Assigned task -
Exclude the pictures, then copy all remaining records exactly.

··· Data for analysis

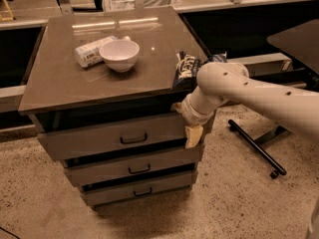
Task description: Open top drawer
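Note:
The top drawer [99, 138] is the tallest grey front of the cabinet, just under the brown top [60, 83]. A small dark wire handle [133, 139] sits at its centre. A dark gap shows above the front. My gripper [189, 128] hangs at the end of the white arm [234, 86], against the right end of the top drawer's front and well right of the handle. It holds nothing that I can see.
Two shorter grey drawers [134, 168] lie below. On the cabinet top stand a white bowl [119, 54], a lying white packet [89, 51] and a dark snack bag [187, 68] at the right edge. A dark table leg with wheels [256, 151] stands on the floor at right.

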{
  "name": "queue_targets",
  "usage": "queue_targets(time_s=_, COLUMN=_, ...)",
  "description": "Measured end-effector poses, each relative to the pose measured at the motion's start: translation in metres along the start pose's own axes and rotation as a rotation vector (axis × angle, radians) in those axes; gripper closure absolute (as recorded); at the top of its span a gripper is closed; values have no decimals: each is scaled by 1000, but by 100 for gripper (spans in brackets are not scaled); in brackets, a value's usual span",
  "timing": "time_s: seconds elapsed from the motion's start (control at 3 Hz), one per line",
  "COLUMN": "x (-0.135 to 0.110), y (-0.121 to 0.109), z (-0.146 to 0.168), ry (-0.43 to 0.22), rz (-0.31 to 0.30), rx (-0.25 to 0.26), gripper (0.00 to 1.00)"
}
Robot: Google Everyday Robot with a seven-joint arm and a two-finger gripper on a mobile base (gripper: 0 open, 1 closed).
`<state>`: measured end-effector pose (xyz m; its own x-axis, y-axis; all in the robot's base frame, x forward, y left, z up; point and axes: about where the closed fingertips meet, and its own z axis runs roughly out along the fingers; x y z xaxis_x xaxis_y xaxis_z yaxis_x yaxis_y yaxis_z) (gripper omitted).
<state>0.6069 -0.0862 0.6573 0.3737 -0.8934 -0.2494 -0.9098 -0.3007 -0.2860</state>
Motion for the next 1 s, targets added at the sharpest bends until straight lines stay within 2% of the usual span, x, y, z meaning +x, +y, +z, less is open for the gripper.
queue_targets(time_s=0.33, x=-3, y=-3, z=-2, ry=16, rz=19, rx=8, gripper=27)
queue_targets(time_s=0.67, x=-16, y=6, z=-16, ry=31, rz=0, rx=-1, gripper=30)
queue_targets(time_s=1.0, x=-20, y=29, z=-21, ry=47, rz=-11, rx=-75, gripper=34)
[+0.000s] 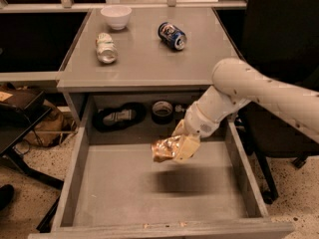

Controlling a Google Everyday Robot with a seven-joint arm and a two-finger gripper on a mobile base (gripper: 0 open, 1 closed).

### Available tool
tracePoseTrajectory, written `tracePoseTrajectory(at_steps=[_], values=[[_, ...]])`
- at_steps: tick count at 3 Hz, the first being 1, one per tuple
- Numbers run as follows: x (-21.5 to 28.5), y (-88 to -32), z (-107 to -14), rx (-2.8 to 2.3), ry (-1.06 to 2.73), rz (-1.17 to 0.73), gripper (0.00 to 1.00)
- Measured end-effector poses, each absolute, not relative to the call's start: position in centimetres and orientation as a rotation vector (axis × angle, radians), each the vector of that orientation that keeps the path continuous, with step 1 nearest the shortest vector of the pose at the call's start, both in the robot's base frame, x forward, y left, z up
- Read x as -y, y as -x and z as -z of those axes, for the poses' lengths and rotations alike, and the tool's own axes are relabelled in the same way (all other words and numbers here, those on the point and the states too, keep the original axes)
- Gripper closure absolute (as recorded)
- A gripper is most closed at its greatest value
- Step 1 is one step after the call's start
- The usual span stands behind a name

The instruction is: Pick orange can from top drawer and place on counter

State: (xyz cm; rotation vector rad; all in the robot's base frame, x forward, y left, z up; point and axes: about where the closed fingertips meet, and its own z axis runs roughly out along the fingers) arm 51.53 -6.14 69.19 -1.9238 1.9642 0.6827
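The orange can (pixel 164 148) is a shiny, dented gold-orange can held in my gripper (pixel 180 144), lifted clear above the floor of the open top drawer (pixel 124 188), with its shadow on the floor below. My gripper is shut on the can, its pale fingers (pixel 187 147) clasping the can's right end. My white arm reaches in from the right. The grey counter (pixel 149 59) lies above and behind the drawer.
On the counter lie a silver-white can (pixel 106 48) at the left, a blue can (pixel 172 36) at the middle right, and a white bowl (pixel 116 16) at the back. A dark object (pixel 117 117) and a tape roll (pixel 162 111) sit at the drawer's back. A black chair (pixel 279 29) stands right.
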Motion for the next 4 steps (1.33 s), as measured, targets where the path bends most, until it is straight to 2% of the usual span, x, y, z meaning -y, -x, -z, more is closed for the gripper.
tracePoseTrajectory(at_steps=[1, 3, 4], values=[[5.8, -53.6, -76.4, -1.916, 1.970, -0.539, 1.00], [5.7, -54.3, -77.1, -1.905, 1.981, -0.523, 1.00], [5.9, -57.4, -79.8, -1.893, 1.989, -0.455, 1.00]])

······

Result below -
Task description: Open top drawer
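Note:
The top drawer [99, 138] is the tallest grey front of the cabinet, just under the brown top [60, 83]. A small dark wire handle [133, 139] sits at its centre. A dark gap shows above the front. My gripper [189, 128] hangs at the end of the white arm [234, 86], against the right end of the top drawer's front and well right of the handle. It holds nothing that I can see.
Two shorter grey drawers [134, 168] lie below. On the cabinet top stand a white bowl [119, 54], a lying white packet [89, 51] and a dark snack bag [187, 68] at the right edge. A dark table leg with wheels [256, 151] stands on the floor at right.
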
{
  "name": "queue_targets",
  "usage": "queue_targets(time_s=_, COLUMN=_, ...)",
  "description": "Measured end-effector poses, each relative to the pose measured at the motion's start: translation in metres along the start pose's own axes and rotation as a rotation vector (axis × angle, radians) in those axes; gripper closure absolute (as recorded); at the top of its span a gripper is closed; values have no decimals: each is scaled by 1000, but by 100 for gripper (spans in brackets are not scaled); in brackets, a value's usual span",
  "timing": "time_s: seconds elapsed from the motion's start (control at 3 Hz), one per line",
  "COLUMN": "x (-0.135 to 0.110), y (-0.121 to 0.109), z (-0.146 to 0.168), ry (-0.43 to 0.22), rz (-0.31 to 0.30), rx (-0.25 to 0.26), gripper (0.00 to 1.00)"
}
Robot: Google Everyday Robot with a seven-joint arm and a two-finger gripper on a mobile base (gripper: 0 open, 1 closed).
`<state>`: measured end-effector pose (xyz m; its own x-axis, y-axis; all in the robot's base frame, x forward, y left, z up; point and axes: about where the closed fingertips meet, and its own z axis runs roughly out along the fingers; x y z xaxis_x xaxis_y xaxis_z yaxis_x yaxis_y yaxis_z) (gripper omitted).
<state>0.6069 -0.0862 0.6573 0.3737 -0.8934 -0.2494 -0.9098 -0.3007 -0.2860</state>
Motion for the next 1 s, targets added at the sharpest bends until straight lines stay within 2% of the usual span, x, y, z meaning +x, +y, +z, less is open for the gripper.
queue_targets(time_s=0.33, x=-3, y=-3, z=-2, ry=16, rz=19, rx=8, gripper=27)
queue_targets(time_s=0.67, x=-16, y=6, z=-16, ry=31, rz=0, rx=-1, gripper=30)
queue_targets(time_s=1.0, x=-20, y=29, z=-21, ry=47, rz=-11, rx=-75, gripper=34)
[+0.000s] 

Controlling a Google Everyday Robot with a seven-joint arm and a two-finger gripper on a mobile base (gripper: 0 open, 1 closed).

### Available tool
tracePoseTrajectory, written `tracePoseTrajectory(at_steps=[_], values=[[_, ...]])`
- at_steps: tick count at 3 Hz, the first being 1, one per tuple
- Numbers run as follows: x (-21.5 to 28.5), y (-88 to -32), z (-107 to -14), rx (-2.8 to 2.3), ry (-1.06 to 2.73), rz (-1.17 to 0.73), gripper (0.00 to 1.00)
- Measured end-effector poses, each absolute, not relative to the call's start: position in centimetres and orientation as a rotation vector (axis × angle, radians), each the vector of that orientation that keeps the path continuous, with step 1 nearest the shortest vector of the pose at the call's start, both in the robot's base frame, x forward, y left, z up
- Read x as -y, y as -x and z as -z of those axes, for the poses' lengths and rotations alike, and the tool's own axes are relabelled in the same way (all other words and numbers here, those on the point and the states too, keep the original axes)
- Gripper closure absolute (as recorded)
- A gripper is most closed at its greatest value
- Step 1 is one step after the call's start
- The usual span stands behind a name

The instruction is: Pick orange can from top drawer and place on counter

State: (xyz cm; rotation vector rad; all in the robot's base frame, x forward, y left, z up; point and axes: about where the closed fingertips meet, and its own z axis runs roughly out along the fingers) arm 51.53 -6.14 69.19 -1.9238 1.9642 0.6827
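The orange can (pixel 164 148) is a shiny, dented gold-orange can held in my gripper (pixel 180 144), lifted clear above the floor of the open top drawer (pixel 124 188), with its shadow on the floor below. My gripper is shut on the can, its pale fingers (pixel 187 147) clasping the can's right end. My white arm reaches in from the right. The grey counter (pixel 149 59) lies above and behind the drawer.
On the counter lie a silver-white can (pixel 106 48) at the left, a blue can (pixel 172 36) at the middle right, and a white bowl (pixel 116 16) at the back. A dark object (pixel 117 117) and a tape roll (pixel 162 111) sit at the drawer's back. A black chair (pixel 279 29) stands right.
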Motion for the next 4 steps (1.33 s), as measured, targets where the path bends most, until it is straight to 2% of the usual span, x, y, z meaning -y, -x, -z, more is closed for the gripper.
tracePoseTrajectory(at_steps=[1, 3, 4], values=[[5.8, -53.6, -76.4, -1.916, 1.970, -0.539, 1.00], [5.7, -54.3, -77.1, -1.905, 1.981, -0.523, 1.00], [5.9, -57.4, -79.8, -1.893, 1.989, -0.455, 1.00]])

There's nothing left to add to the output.